Paper plates are brought in from the test kitchen. Each holds four bite-size chunks of Impossible’s new burger attempts, as well as a sample (for reference) of the current recipe. New versions of the vegan hamburger are named—alphabetically, like hurricanes— after birds. During my visit, the current version is called “Oriole.” Today we are taste-testing a beta version of the “P” series (Peacock? Ptarmigan? Penguin? At the time of my visit, it hadn’t yet been decided). 

Everyone is given a survey form. We are asked to taste each of the four samples, jot down our flavor impressions, and rate each one (on a scale of 1 to 10) on how close the taste comes to the real hamburger we’ve been served.  

It’s hard to avoid cheating. I look furtively around the room, stealing glimpses of how the flavor scientists are rating their samples. Most of my ratings seem low—between 4 and 6—and I don’t want to insult the chefs. But the flavor scientists are hanging judges; the ratings I see are rarely higher than 3. And while I describe the taste samples with throwaway words like “chewy” and “bland,” the specialists muse like oenologists: “Aromatic, with roasted coffee notes”; “Caramel, hint of oyster sauce”; “Slight char, animal notes.”  

Such exaggerations in flavor are intentional, Holz-Schietinger tells me afterward. “When you are exploring what changes to make, you need to heighten the experience so you know what it is. Then you dial it down for the actual product.”

What she learned today, Holz-Schietinger says, is that the samples we tried were “probably not moving us in the right direction. But now that we see the data, we can make adjustments. We want this to be as close to beef as possible.”

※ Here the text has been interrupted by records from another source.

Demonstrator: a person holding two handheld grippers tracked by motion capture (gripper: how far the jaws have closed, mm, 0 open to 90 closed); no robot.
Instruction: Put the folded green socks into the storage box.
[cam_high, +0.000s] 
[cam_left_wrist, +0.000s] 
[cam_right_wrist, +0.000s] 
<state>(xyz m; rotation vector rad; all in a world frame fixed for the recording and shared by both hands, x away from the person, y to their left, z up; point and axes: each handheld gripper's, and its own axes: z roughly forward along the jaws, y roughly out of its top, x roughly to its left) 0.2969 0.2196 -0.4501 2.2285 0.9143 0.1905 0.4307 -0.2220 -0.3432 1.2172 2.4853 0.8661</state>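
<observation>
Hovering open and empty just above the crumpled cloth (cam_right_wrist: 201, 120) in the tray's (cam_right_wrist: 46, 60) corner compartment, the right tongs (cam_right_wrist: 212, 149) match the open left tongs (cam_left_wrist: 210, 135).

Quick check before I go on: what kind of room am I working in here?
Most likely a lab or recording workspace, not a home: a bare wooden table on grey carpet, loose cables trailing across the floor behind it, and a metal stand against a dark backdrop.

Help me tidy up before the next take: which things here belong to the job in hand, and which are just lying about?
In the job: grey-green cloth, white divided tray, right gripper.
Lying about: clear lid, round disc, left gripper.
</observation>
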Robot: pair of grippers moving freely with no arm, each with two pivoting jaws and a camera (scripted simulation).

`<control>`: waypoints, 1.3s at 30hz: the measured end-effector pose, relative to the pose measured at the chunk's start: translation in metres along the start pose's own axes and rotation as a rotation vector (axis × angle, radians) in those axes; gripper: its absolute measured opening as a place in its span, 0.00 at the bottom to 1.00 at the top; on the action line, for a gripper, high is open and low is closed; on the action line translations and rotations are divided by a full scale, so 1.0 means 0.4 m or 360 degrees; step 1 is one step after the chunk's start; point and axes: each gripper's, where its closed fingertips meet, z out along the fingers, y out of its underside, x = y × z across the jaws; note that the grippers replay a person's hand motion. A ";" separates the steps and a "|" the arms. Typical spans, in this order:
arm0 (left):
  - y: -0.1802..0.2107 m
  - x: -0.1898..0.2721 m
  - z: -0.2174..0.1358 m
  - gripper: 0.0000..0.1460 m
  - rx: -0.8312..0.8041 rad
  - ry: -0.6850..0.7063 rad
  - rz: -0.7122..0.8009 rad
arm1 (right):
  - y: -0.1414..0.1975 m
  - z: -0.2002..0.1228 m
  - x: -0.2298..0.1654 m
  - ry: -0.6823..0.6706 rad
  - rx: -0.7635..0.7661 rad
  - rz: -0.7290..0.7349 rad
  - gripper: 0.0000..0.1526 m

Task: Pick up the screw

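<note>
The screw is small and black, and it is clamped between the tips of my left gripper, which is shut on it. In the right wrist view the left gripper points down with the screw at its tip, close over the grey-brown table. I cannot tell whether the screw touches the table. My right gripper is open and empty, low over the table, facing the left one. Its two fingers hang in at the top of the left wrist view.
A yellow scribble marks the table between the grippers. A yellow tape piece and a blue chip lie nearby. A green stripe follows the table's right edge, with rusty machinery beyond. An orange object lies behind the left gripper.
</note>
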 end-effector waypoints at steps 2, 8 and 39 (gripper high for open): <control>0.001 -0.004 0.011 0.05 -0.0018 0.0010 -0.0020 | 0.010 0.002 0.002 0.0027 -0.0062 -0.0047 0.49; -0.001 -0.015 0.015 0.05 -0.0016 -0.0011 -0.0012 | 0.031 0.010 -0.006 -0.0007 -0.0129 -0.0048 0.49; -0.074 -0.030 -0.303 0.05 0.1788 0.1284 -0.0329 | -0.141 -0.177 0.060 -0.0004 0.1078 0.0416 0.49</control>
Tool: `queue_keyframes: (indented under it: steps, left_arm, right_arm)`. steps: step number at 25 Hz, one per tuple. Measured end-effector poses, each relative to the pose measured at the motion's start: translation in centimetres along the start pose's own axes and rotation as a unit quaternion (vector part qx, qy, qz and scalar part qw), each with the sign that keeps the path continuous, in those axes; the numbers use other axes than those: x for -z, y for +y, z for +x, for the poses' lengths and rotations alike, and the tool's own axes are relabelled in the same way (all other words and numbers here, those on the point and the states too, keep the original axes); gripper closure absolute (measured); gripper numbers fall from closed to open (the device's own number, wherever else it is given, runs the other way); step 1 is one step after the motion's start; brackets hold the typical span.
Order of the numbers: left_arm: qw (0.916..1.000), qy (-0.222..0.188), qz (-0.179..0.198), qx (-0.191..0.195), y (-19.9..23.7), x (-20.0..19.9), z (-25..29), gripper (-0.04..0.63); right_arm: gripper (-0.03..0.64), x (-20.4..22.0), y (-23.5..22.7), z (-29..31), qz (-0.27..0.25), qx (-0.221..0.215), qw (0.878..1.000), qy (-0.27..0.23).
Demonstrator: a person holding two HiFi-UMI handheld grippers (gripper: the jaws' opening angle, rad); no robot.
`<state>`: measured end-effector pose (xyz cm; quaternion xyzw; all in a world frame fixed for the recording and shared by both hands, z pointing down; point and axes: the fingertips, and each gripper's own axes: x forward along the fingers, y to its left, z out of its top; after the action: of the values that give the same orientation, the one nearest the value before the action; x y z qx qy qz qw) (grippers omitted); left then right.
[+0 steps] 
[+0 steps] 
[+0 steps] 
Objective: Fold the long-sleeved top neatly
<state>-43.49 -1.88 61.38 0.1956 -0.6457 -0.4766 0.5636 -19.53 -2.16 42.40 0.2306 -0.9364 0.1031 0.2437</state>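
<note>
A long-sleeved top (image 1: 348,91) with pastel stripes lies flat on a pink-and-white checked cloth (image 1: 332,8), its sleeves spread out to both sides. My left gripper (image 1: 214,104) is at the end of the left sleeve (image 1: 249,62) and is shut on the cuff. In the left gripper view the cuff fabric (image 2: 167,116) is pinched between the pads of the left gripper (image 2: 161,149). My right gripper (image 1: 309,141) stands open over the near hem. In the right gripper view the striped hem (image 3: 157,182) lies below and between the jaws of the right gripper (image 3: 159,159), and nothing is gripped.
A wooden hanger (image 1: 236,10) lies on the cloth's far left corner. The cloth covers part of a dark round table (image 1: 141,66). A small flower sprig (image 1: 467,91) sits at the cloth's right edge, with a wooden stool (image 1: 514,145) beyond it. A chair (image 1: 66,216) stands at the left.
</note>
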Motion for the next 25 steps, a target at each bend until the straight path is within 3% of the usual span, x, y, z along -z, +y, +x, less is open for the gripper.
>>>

The results will send the flavor scientists back into the lab, sniffing through the nose port of the gas chromatography–mass spectrometry. But that’s fine with Celeste, who sees her position at Impossible Foods as the kind of full-body researcher that is rare in laboratory science.  

I spent most of my early career working with numbers and graphs,” she observes cheerfully. “Now I get to put something in my mouth. I can use my own senses to do science.”